There is not in England that hatred of its American offspring, which exists so largely towards the Parent State in the Union; on the contrary, there is an earnest, a sincere desire for the well-being and advancement of its best interests; but it is useless to conceal, and it would be unmanly also to attempt to do so, that the British pulse does not beat in unison with Lynch law, or with mob-rule, any more than it would with the tyranny of a despotism; neither will the honest pride of the English, the Irish, or the Scotch, permit that mob dominion, the might of the mass, to dictate a line of conduct upon any question, territorial or gubernative. Many master-minds at home admire the principles of the American constitution, as established by Washington; but they deeply regret the gulf that has opened since the era of that law-giver; and there are few indeed who would dream even of exchanging the freedom of England for the freedom of the United States.

The Reformers of British origin in Canada are, no doubt, very numerous; and, owing to misconception and other causes, with which the public are now acquainted, were once desirous of hoisting a new flag; but time and reflection have been at work since, and the term reformer in Canada is no longer one with which a word of fewer syllables is synonymous. Even during the rebellion, as it was called, of 1837, but which more properly should be called the border troubles, there were very few Upper or Western Canadians concerned, as the brigands were chiefly American borderers; the real rebellion being confined to Lower Canada. I commanded a very large body of militia, much of which had been gathered from the districts and counties where the Reformers had their strongholds, and in the ranks there were full as many Reformers as there were Tories, as the other party were then called.

These subjects force themselves upon my attention, from the voyage near the shores of Sydney, Thurlow, and other townships, where Reformers and the really disaffected were very numerous in 1837; but, notwithstanding all this, it may be freely and fairly asserted again and again, that, let an invading force appear on their soil, the people of Canada will fight for home, for liberty, and for Queen Victoria.

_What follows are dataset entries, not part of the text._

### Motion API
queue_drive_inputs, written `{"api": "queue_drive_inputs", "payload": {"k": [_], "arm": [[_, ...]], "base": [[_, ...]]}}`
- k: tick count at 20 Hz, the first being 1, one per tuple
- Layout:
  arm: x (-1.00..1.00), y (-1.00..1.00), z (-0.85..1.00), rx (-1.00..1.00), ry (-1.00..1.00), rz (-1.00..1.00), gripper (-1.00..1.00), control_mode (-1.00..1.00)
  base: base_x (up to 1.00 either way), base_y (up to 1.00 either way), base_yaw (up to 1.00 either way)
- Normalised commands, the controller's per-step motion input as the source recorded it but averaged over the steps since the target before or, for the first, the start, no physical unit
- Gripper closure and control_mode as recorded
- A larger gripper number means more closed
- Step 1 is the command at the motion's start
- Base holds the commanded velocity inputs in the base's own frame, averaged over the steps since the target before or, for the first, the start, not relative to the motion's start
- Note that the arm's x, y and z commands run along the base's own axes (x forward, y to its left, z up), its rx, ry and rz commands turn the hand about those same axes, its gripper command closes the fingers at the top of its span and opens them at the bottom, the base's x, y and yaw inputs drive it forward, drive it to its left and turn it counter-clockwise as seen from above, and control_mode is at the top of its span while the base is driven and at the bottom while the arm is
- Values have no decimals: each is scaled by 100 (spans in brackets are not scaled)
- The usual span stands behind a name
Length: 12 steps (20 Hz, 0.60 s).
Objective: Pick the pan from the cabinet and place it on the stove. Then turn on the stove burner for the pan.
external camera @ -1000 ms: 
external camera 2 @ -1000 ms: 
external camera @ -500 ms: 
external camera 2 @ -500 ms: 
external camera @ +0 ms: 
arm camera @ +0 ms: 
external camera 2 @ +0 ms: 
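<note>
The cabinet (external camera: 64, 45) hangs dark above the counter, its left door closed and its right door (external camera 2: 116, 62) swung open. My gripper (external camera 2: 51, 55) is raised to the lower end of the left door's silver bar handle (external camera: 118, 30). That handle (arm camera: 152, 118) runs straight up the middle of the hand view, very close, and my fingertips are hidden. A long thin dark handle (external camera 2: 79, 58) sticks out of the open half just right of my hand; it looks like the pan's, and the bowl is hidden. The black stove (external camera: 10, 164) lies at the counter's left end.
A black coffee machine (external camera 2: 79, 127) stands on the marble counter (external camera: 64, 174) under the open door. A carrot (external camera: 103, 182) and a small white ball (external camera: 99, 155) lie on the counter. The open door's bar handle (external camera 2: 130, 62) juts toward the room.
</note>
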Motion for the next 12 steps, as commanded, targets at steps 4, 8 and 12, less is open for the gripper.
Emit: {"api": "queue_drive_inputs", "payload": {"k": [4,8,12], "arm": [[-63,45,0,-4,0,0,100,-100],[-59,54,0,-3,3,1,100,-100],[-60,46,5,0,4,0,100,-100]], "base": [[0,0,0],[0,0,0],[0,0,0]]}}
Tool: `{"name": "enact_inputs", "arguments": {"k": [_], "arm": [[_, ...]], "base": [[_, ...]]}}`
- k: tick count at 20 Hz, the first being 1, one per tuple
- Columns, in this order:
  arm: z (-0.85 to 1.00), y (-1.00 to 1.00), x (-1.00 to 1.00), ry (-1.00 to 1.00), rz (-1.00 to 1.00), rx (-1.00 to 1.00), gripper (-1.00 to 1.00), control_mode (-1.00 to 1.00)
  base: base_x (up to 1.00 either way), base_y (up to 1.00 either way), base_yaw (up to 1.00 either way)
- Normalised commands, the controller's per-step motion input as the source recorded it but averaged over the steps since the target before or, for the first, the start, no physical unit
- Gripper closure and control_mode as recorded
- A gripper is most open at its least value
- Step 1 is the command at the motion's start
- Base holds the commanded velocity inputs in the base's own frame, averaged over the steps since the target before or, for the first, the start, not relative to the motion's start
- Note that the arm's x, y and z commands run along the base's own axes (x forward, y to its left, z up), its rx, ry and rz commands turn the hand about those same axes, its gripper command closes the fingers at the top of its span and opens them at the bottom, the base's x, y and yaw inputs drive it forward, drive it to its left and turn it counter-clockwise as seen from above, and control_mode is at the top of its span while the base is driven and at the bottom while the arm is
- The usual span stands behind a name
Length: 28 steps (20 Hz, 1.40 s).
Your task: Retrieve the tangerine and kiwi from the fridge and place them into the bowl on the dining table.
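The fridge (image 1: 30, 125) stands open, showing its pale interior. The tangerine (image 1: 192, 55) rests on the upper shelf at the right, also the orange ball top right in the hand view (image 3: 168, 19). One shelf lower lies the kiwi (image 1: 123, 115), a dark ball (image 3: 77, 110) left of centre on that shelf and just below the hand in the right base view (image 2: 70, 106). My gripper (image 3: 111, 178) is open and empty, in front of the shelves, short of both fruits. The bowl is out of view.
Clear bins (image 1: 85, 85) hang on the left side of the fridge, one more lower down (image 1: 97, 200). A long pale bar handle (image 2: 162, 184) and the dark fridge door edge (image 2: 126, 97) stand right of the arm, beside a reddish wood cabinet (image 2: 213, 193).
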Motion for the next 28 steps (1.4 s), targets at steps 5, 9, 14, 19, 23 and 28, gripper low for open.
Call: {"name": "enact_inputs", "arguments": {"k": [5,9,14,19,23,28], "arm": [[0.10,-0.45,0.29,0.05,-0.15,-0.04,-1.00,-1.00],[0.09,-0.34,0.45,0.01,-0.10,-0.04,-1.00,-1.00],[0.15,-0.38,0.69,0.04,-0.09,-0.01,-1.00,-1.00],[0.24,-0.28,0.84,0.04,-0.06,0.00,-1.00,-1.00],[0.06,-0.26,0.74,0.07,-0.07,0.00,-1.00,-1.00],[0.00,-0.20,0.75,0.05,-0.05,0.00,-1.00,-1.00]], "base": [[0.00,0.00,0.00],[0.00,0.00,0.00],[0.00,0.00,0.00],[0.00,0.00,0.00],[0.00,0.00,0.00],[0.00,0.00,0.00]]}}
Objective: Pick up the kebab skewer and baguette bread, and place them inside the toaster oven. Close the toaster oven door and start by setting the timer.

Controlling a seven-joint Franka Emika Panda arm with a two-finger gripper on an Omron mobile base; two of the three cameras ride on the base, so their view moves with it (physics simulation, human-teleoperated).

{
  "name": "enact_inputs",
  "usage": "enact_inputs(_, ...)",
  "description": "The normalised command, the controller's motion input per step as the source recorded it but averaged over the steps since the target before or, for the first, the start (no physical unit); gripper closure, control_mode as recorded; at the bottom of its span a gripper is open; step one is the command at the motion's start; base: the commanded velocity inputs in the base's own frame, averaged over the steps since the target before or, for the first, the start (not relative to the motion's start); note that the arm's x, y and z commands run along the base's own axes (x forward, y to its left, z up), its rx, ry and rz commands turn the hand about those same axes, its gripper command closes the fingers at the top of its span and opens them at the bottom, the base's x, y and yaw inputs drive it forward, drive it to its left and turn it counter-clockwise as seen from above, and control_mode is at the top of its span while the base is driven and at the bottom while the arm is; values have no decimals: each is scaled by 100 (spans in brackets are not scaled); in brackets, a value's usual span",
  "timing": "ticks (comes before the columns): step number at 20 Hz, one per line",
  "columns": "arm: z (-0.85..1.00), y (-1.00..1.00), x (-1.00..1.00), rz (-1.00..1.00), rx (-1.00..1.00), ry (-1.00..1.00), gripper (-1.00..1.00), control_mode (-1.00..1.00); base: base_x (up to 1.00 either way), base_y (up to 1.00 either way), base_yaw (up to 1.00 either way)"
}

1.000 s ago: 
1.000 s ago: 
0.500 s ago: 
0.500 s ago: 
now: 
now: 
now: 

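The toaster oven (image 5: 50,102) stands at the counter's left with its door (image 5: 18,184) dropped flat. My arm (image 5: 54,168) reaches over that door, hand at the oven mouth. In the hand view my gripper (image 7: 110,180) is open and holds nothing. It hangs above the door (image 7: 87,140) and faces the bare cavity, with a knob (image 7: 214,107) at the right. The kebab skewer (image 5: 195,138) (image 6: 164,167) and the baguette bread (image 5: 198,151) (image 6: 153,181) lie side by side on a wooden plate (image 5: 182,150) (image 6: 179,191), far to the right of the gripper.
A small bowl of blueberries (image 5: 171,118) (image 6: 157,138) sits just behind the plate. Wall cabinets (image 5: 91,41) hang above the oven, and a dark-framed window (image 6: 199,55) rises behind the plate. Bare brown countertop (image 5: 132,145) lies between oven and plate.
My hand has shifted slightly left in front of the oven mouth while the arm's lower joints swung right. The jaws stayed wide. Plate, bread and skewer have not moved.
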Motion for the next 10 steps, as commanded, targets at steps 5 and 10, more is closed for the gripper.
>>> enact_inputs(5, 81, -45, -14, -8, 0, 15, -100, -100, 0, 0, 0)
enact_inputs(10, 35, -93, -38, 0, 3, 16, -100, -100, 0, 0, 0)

We steamed on to the Trent river through a glorious corn and apple country, and arrived there in time to meet my young friend, and to proceed in our waggon to Brighton, a few miles westward on the Toronto road, where we slept.

Trent Port, or Trent village, is situated on both banks of the exitus of the Trent river into the Bay of Quinte, and is remarkable for two things: as being the intended outlet of one of the finest back countries in Canada, by a gigantic canal, which was to open Lake Huron to Ontario, through a succession of inland lakes and rivers, but which noble scheme was nipped in the bud after several of the locks had been excavated, and very many thousands of pounds expended. It is now remarkable only for its long, covered wooden bridge, and the quantity of lumber, i.e., in the new American Dictionary, deals, plank, staves, square timber, and logs floating on the tranquil water for exportation.